New Zealand mountaineer

Lydia Pounamu Bradey (born 9 October 1961) is a New Zealand mountaineer. She became the first woman to summit Mount Everest without supplemental oxygen in 1988. She has climbed Mount Everest a total of six times.

==Early life==
Lydia Bradey was born to Royce and John Bradey in Christchurch, New Zealand. Her father was absent for most of her childhood, and she and her mother struggled financially. Bradey took up mountain climbing as a teenager; she went on her first wilderness expedition at the age of 14, and by 17 she had climbed to the summits of Mount Cook and Mount Aspiring. During this time she regularly climbed with her friend Rob Hall, and later met his friend Gary Ball. When she was 19, Bradey left New Zealand for a four-year international climbing trip, which included an attempt on Denali in Alaska and ten ascents of Yosemite's big walls, seven of which were the first ascents by a female.

==Mountain climbing career==
In 1987, Bradey reached the summit of Gasherbrum II, thereby becoming the first Australasian woman to climb one of the world's fourteen 8,000 metre peaks. The climb proved controversial since Bradey was climbing on a permit for the adjacent Gasherbrum I (a peak she had abandoned in favour of Gasherbrum II due to bad weather), making her ascent illegal. In October 1988, Bradey successfully solo climbed Mount Everest, making her the first female to reach the summit without supplemental oxygen, as well as the first New Zealand female and the youngest New Zealander at the time. This ascent, like the previous year on Gasherbrum II, broke rules agreed with the Nepalese. Bradey did not have a permit for the route she climbed, and to avoid being banned from the mountain, her teammates Rob Hall and Gary Ball said she had not reached the summit. When the Nepalese government threatened Bradey with a 10-year climbing ban, she too retracted her claim of a successful ascent, only to reassert her claim to the summit later.

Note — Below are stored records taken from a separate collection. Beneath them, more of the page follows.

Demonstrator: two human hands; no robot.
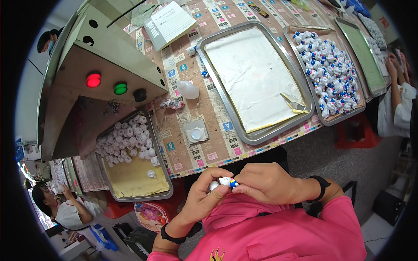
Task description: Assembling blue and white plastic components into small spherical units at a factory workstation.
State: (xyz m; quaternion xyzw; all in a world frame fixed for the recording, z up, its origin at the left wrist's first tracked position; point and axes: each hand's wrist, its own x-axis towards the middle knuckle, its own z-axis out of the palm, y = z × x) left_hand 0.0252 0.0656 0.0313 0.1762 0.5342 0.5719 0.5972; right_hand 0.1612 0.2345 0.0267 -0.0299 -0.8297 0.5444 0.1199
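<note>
Close to my body, just off the table's front edge, both hands meet around a small white-and-blue toy figure (225, 180). My left hand (203, 198) pinches its rounded white end between thumb and fingers. The fingers of my right hand (263, 182) are closed on the blue end, where a bit of yellow shows. Part of the figure is hidden by the fingers. The tray on the left (170, 189) holds many loose white pieces (130, 135) on yellowish paper.
A metal tray (254, 140) lined with white paper lies ahead. To its right, another tray holds piled white-and-blue figures (329, 71). A grey machine (109, 61) with red and green lights stands left. Nearby are a white bottle (188, 89), small dish (197, 133) and notebook (170, 25). Other people sit at both sides.
</note>
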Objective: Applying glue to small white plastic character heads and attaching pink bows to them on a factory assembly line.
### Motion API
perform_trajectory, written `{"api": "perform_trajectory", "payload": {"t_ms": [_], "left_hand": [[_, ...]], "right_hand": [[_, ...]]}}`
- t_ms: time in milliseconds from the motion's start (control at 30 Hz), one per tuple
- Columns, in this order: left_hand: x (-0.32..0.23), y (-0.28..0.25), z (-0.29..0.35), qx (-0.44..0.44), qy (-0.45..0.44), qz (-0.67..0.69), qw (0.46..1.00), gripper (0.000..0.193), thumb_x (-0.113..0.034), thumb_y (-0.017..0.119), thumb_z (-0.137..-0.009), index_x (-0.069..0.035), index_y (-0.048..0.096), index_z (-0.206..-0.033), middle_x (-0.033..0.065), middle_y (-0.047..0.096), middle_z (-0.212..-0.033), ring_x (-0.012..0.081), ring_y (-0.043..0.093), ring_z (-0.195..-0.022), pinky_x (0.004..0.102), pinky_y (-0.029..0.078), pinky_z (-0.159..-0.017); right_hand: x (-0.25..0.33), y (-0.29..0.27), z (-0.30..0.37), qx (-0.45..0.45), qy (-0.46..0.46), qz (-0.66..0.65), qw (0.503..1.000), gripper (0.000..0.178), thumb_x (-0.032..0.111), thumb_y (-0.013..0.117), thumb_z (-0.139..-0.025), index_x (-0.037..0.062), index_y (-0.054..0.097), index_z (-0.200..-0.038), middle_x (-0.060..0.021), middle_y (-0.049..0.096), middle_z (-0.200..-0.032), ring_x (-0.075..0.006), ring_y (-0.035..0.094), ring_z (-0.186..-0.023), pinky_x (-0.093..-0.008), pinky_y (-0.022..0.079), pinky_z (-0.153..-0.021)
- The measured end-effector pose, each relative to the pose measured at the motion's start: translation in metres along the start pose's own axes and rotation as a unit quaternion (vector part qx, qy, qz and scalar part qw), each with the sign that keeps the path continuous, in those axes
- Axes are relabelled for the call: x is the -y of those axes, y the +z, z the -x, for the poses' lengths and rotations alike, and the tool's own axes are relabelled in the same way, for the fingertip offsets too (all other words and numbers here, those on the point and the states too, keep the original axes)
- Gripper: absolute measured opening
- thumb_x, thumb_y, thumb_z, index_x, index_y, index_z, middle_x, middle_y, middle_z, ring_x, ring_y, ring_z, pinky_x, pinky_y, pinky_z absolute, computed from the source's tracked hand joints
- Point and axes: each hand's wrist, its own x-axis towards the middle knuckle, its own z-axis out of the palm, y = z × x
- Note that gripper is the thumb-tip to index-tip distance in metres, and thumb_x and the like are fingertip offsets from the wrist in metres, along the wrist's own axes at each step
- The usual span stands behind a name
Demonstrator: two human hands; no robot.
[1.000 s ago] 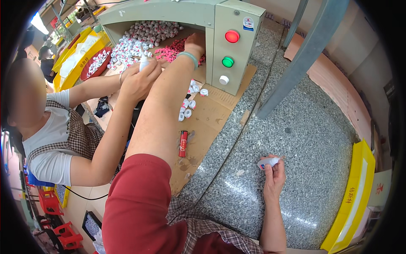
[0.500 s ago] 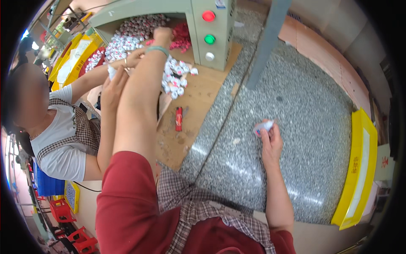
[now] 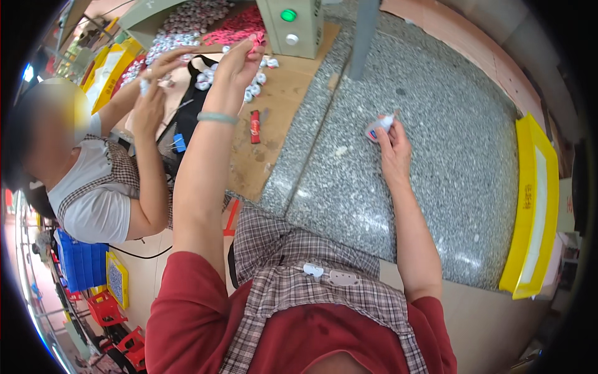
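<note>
Translucent plastic, seemingly light and squeezable, the bottle (image 3: 374, 129) is gripped in the right hand (image 3: 395, 149) over the granite worktop (image 3: 448, 156); it is probably best held gently round its body, clear of the nozzle (image 3: 390, 118). Pink pieces (image 3: 256, 42), likely light, their stiffness not to be told, are pinched in the left hand (image 3: 234, 65), well apart from the right, and are perhaps best taken by their edges.

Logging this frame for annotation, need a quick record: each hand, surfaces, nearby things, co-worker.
left hand: holding pink pieces
right hand: holding small bottle, tilted, above stone top
surfaces: speckled grey stone top; brown cardboard
nearby: pink pile; yellow tray at far right
co-worker's hand: at person's left, item unclear
</note>
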Motion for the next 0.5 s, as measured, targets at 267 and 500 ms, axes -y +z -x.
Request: {"api": "perform_trajectory", "payload": {"t_ms": [267, 500], "left_hand": [[0.13, 0.051, 0.145, 0.138, -0.162, -0.242, 0.947, 0.016, -0.01, 0.055, -0.089, 0.004, 0.061, -0.094, 0.0007, 0.057, -0.072, 0.0049, 0.044, -0.059, 0.0191, 0.034, -0.05], [0.192, 0.066, 0.169, 0.26, 0.257, -0.596, 0.715, 0.014, -0.004, 0.058, -0.08, -0.002, 0.064, -0.092, 0.0093, 0.061, -0.076, 0.0225, 0.058, -0.066, 0.0345, 0.047, -0.06]], "right_hand": [[0.004, -0.018, -0.005, -0.084, -0.018, -0.065, 0.994, 0.033, 0.016, 0.053, -0.092, -0.0019, 0.049, -0.119, -0.0088, 0.059, -0.108, -0.0147, 0.056, -0.098, -0.0279, 0.043, -0.087], [0.002, -0.039, 0.016, -0.149, 0.012, -0.122, 0.981, 0.034, 0.019, 0.053, -0.092, -0.0018, 0.05, -0.119, -0.0092, 0.059, -0.108, -0.0138, 0.056, -0.097, -0.0268, 0.043, -0.084]]}}
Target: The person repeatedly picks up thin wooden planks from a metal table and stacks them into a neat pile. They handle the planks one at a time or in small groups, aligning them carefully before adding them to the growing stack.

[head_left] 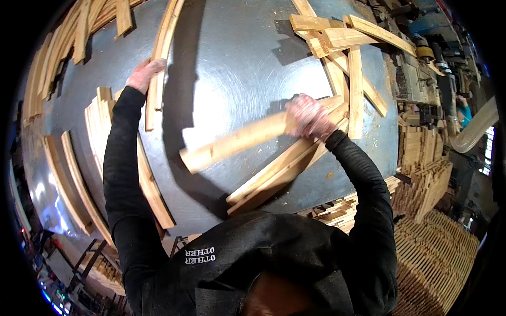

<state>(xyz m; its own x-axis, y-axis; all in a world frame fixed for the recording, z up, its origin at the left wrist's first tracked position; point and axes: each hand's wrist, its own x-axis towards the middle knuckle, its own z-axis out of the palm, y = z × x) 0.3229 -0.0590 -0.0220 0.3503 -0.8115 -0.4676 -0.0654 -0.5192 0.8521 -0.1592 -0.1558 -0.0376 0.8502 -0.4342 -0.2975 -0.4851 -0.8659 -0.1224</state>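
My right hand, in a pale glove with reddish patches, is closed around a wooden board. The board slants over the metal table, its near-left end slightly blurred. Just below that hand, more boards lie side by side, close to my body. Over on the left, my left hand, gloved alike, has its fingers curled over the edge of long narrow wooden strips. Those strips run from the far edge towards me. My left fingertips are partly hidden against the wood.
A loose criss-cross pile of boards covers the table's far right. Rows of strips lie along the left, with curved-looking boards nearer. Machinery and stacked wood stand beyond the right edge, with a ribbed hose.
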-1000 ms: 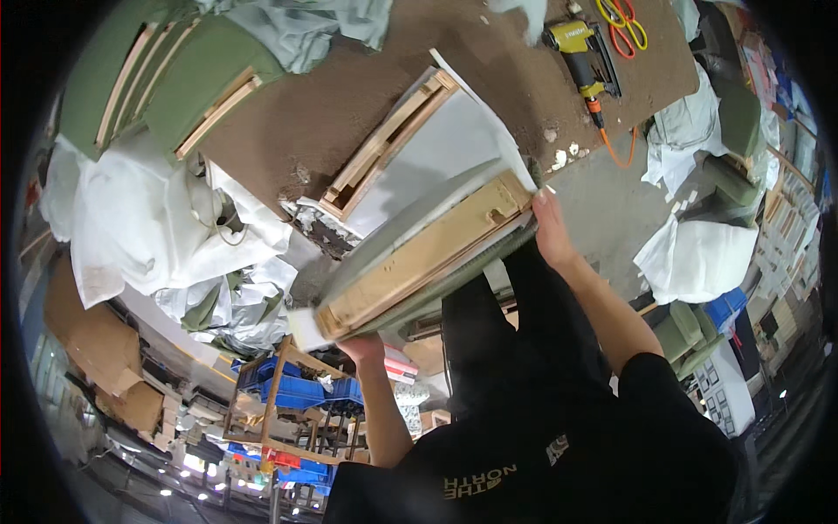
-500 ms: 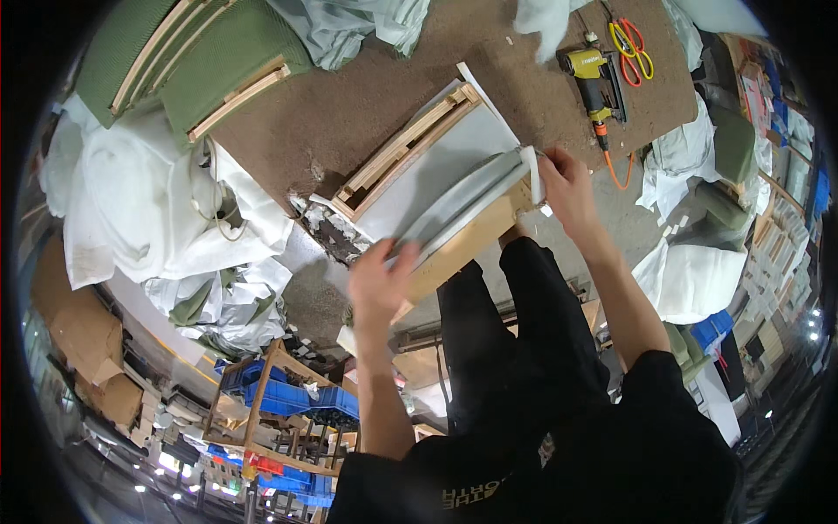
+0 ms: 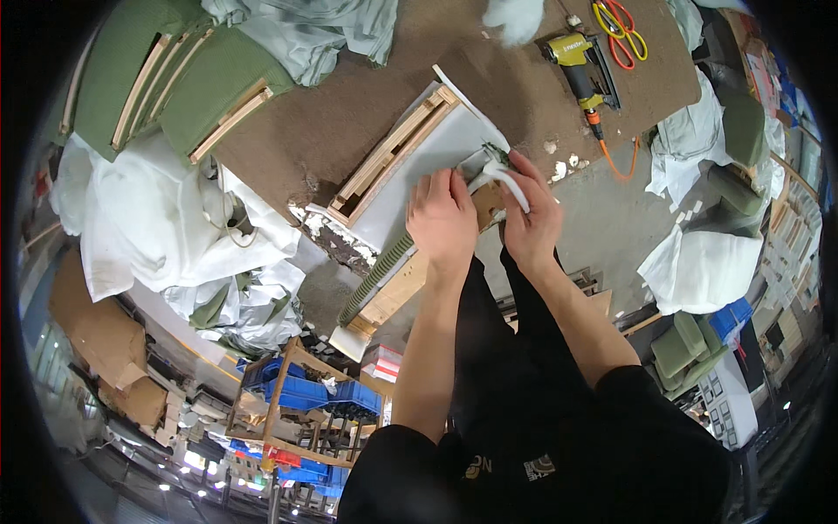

In 1994, Bradey graduated from the University of Auckland with a degree in physiotherapy. She completed a certificate of acupuncture in 1998 and became an International Mountain & Ski Guide (IFMGA) in 2000. Since then she has worked as an alpine guide based in Wānaka. Bradey made her second summit climb of Mount Everest in May 2008, twenty years after her first ascent. She climbed as a guide for a group of clients under the outfitter Adventure Consultants (AC). In 2013, 2016 and 2018 Bradey made her third to fifth ascents of Everest, again as an AC guide; in 2019 she guided Everest for the sixth time, from Tibet, China for an American company Alpenglow Expeditions.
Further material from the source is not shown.